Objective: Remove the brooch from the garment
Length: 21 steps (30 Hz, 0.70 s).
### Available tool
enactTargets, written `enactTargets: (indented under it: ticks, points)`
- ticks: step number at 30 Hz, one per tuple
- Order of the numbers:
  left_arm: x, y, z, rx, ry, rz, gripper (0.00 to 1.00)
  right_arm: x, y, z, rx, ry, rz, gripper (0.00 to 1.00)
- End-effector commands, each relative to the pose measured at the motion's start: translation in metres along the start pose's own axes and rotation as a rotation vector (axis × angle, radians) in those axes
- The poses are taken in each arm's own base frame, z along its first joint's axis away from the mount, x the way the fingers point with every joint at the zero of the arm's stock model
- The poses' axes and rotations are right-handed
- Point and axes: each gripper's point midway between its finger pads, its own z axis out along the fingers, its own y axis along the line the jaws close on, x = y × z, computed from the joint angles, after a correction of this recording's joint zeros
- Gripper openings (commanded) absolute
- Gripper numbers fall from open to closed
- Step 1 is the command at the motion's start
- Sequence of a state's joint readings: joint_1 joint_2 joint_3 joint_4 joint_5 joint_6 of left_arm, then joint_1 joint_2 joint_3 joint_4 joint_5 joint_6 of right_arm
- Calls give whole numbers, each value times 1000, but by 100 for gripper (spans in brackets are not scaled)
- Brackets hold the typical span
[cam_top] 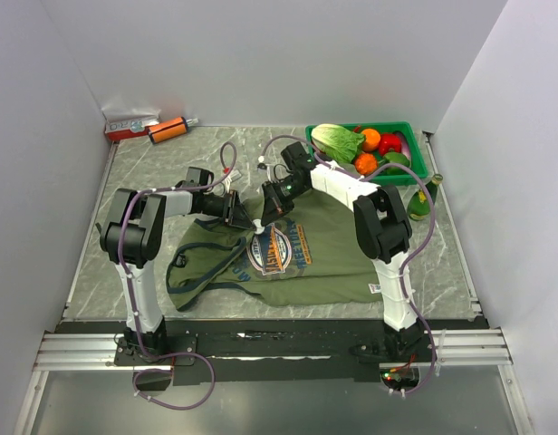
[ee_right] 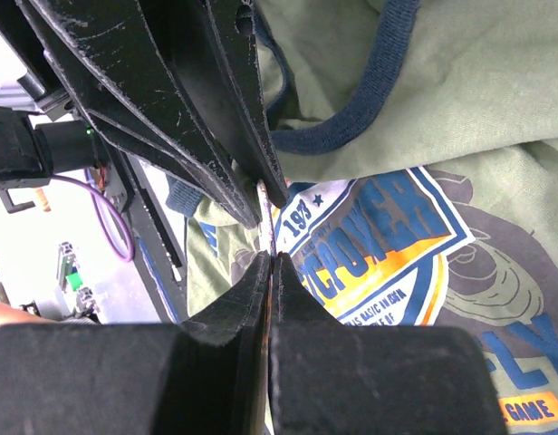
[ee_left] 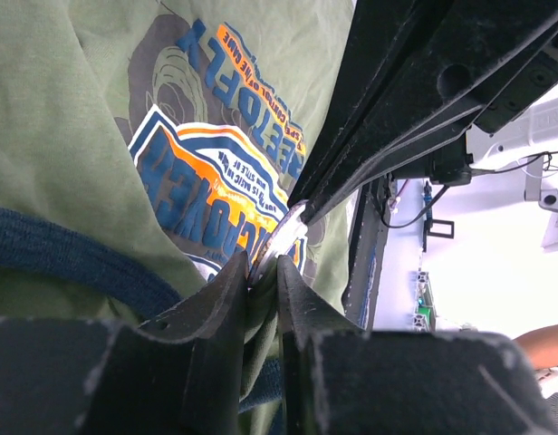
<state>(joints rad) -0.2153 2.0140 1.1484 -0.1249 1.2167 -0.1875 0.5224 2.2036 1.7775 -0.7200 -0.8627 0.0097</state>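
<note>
Scuffed black left pincer (ee_left: 261,268) pinches olive garment (ee_left: 80,136) beside thin brooch (ee_left: 281,237).

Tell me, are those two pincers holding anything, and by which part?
The right pincer pinches the brooch by its thin rim, edge-on. The left pincer grips a fold of the green shirt right beside it.

The left arm (cam_top: 134,236) and right arm (cam_top: 380,222) reach to the frame's middle, tips meeting. The left gripper (ee_left: 261,269) nips a shirt (ee_left: 71,118) fold; the right gripper (ee_right: 271,263) has its jaws pressed together.
</note>
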Motion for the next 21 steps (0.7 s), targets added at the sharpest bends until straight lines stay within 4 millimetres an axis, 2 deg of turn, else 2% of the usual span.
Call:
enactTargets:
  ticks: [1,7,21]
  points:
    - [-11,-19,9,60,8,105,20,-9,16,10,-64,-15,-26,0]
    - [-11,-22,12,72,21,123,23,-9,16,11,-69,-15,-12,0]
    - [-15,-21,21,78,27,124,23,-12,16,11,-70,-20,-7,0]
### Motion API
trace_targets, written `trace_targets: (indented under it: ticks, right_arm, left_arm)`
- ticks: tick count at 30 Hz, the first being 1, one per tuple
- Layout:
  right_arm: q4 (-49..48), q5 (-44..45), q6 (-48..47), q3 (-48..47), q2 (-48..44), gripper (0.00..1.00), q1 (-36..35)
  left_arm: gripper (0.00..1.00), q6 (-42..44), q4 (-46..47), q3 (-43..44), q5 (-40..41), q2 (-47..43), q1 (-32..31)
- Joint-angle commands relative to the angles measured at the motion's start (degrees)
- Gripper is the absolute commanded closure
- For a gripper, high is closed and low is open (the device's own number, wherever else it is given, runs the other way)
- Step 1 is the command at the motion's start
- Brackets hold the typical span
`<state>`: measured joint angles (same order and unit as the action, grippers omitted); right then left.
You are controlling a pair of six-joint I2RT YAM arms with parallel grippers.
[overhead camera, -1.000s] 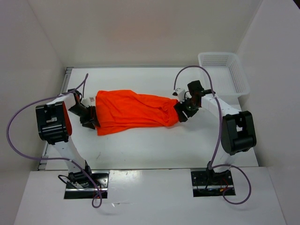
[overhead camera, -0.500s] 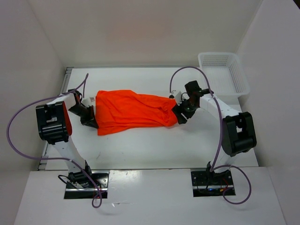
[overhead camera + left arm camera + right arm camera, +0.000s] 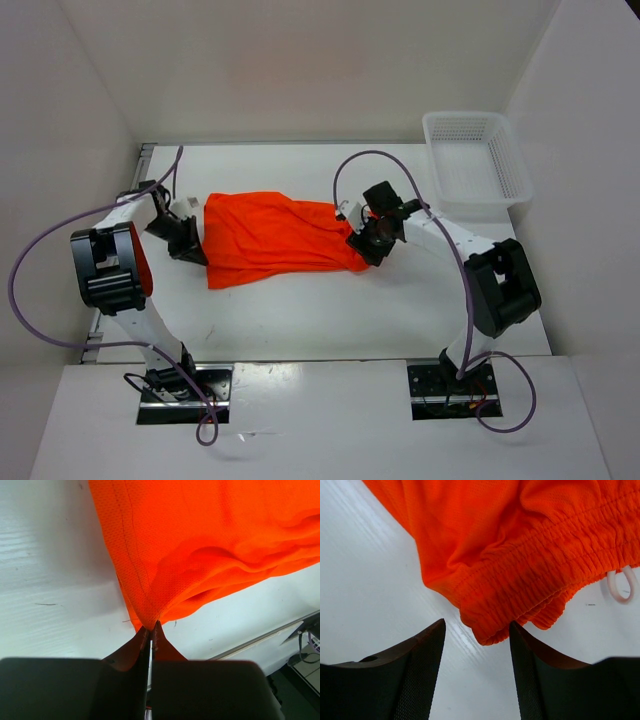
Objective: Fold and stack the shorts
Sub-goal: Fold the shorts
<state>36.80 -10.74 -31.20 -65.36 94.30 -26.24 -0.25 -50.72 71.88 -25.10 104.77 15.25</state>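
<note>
The right claw (image 3: 476, 626) has slid to the left since a second ago. It has pushed its end of the shorts (image 3: 270, 235) along with it, so they look shorter now. The left claw (image 3: 150, 629) has snapped shut in that time.

The left claw is closed tight. It pinches a corner of the shorts at their left end, and the cloth fans out from its tips in soft folds.

The right claw is open. Its two fingers stand one on each side of the crinkly waistband (image 3: 555, 565) at the right end. The corner of the band pokes down between them. A loop of white string (image 3: 620, 584) peeks out just beside the band.

The shorts lie stretched between the two claws, across the middle of the white worktop (image 3: 300, 310).

A white basket (image 3: 470, 160) sits at the far right corner, well apart from the shorts. Only its own mesh shows inside it.
</note>
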Motion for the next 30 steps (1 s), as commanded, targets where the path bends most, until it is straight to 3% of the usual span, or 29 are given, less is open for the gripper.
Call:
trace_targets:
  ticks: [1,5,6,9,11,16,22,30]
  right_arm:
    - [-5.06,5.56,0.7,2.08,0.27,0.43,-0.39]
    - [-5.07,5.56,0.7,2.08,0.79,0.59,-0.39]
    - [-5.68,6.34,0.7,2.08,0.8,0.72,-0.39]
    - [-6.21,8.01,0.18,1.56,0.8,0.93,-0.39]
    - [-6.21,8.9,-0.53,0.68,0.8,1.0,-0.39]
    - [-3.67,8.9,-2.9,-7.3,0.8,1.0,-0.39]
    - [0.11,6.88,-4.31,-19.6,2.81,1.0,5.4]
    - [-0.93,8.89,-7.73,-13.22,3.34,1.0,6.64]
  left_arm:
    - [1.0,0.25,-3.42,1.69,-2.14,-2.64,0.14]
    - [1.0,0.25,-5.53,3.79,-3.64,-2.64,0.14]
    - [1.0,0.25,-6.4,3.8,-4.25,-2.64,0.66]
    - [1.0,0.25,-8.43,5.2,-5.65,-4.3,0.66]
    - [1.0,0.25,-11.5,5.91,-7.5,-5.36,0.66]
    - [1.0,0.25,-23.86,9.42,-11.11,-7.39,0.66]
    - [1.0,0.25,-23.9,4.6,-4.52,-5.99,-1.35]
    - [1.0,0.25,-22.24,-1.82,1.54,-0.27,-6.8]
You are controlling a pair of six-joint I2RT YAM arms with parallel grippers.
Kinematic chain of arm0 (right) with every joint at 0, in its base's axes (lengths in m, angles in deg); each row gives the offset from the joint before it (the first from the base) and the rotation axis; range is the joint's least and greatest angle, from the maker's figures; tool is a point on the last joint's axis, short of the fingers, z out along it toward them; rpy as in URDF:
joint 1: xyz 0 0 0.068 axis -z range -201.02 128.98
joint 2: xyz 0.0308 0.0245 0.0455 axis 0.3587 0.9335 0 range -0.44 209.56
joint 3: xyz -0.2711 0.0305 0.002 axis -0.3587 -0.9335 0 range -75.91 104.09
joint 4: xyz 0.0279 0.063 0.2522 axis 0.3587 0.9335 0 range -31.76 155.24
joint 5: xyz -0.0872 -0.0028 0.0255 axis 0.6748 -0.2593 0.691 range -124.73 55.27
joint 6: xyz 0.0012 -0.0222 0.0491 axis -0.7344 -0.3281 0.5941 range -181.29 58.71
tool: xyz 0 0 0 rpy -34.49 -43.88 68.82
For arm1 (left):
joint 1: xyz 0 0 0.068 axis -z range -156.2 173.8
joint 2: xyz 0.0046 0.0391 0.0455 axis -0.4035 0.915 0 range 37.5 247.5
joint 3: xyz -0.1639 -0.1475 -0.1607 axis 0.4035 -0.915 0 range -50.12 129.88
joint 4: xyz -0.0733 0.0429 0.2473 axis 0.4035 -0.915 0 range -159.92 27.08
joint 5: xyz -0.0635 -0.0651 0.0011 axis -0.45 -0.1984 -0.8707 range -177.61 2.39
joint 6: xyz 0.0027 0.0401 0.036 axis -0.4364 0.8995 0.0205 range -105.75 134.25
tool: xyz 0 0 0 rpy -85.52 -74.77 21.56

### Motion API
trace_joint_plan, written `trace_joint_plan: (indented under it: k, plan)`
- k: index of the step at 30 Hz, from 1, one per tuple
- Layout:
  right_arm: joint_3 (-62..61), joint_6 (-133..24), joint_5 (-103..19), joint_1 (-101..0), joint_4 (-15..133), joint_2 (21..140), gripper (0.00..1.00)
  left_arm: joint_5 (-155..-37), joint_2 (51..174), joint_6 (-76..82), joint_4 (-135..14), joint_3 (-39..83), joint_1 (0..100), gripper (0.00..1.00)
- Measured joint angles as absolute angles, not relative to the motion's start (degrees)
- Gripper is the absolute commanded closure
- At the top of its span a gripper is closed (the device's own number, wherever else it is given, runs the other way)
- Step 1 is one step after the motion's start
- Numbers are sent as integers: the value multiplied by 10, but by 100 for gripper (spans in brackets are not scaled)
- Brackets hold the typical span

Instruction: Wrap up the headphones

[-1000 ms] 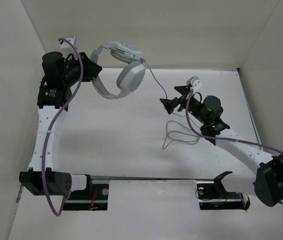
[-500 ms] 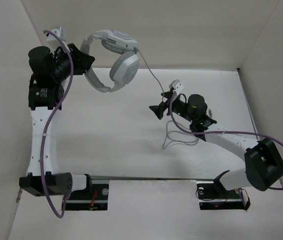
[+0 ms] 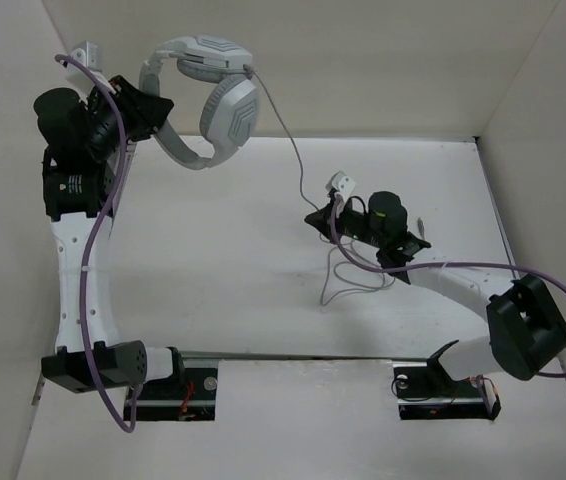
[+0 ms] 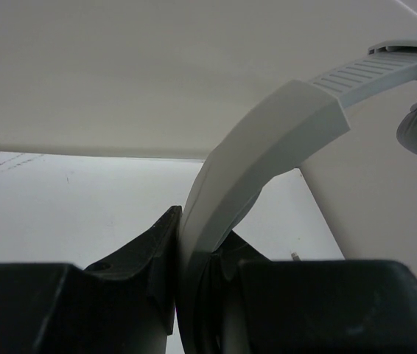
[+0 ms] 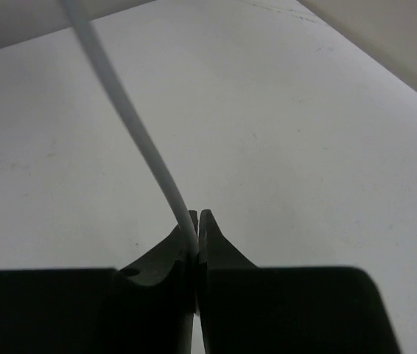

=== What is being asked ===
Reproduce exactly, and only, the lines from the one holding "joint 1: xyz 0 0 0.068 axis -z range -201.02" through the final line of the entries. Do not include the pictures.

=== Written solution ===
joint 1: xyz 0 0 0.068 axis -z range -201.02 128.98
joint 2: xyz 0.0308 0.0245 0.0455 axis 0.3587 0.9335 0 range -0.44 209.56
joint 3: xyz -0.2711 0.0305 0.002 axis -0.3587 -0.9335 0 range -75.91 104.09
joint 4: xyz 0.0279 0.063 0.2522 axis 0.3587 0.9335 0 range -31.76 155.24
joint 5: xyz -0.0872 -0.0028 0.0255 axis 0.6748 -0.2593 0.691 range -124.73 55.27
joint 6: xyz 0.0012 -0.0222 0.0491 axis -0.7344 -0.3281 0.5941 range -181.29 58.71
tool: xyz 0 0 0 rpy -34.49 -43.88 68.82
For arm1 (left):
joint 1: xyz 0 0 0.068 axis -z range -156.2 173.8
joint 2: xyz 0.0046 0.0391 0.0455 axis -0.4035 0.915 0 range 37.5 247.5
joint 3: xyz -0.1639 -0.1475 -0.1607 axis 0.4035 -0.915 0 range -50.12 129.88
joint 4: xyz -0.0733 0.0429 0.2473 axis 0.4035 -0.915 0 range -159.92 27.08
joint 5: xyz -0.0635 -0.0651 0.0011 axis -0.45 -0.1984 -0.8707 range -177.61 2.39
joint 6: xyz 0.0027 0.0401 0.036 axis -0.4364 0.8995 0.0205 range -105.75 134.25
tool: xyz 0 0 0 rpy -85.52 -74.77 21.56

### Motion API
trace_joint_plan, written `trace_joint_plan: (indented under it: k, plan)`
- k: index of the step at 30 Hz, from 1, one per tuple
- Layout:
  right_arm: joint_3 (-62..61), joint_6 (-133..24), joint_5 (-103..19), joint_1 (-101..0), joint_4 (-15..133), joint_2 (21..140), gripper (0.00..1.00)
  left_arm: joint_5 (-155..-37), joint_2 (51..174), joint_6 (-76..82), joint_4 (-135..14), joint_3 (-39..83), joint_1 (0..100), gripper (0.00..1.00)
- Measured joint angles as absolute angles, not relative to the motion's start (degrees)
- Gripper is the absolute commanded closure
- At the top of its span a gripper is closed (the device's own number, wherever else it is given, runs the other way)
- Step 1 is one step after the motion's start
- Numbers are sent as integers: the value multiplied by 10, but by 100 for gripper (spans in brackets are not scaled)
- Brackets hold the typical span

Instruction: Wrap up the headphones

[-1000 ms] 
[-500 ms] 
[+0 ms] 
[+0 ms] 
[+0 ms] 

This completes the answer to the exercise.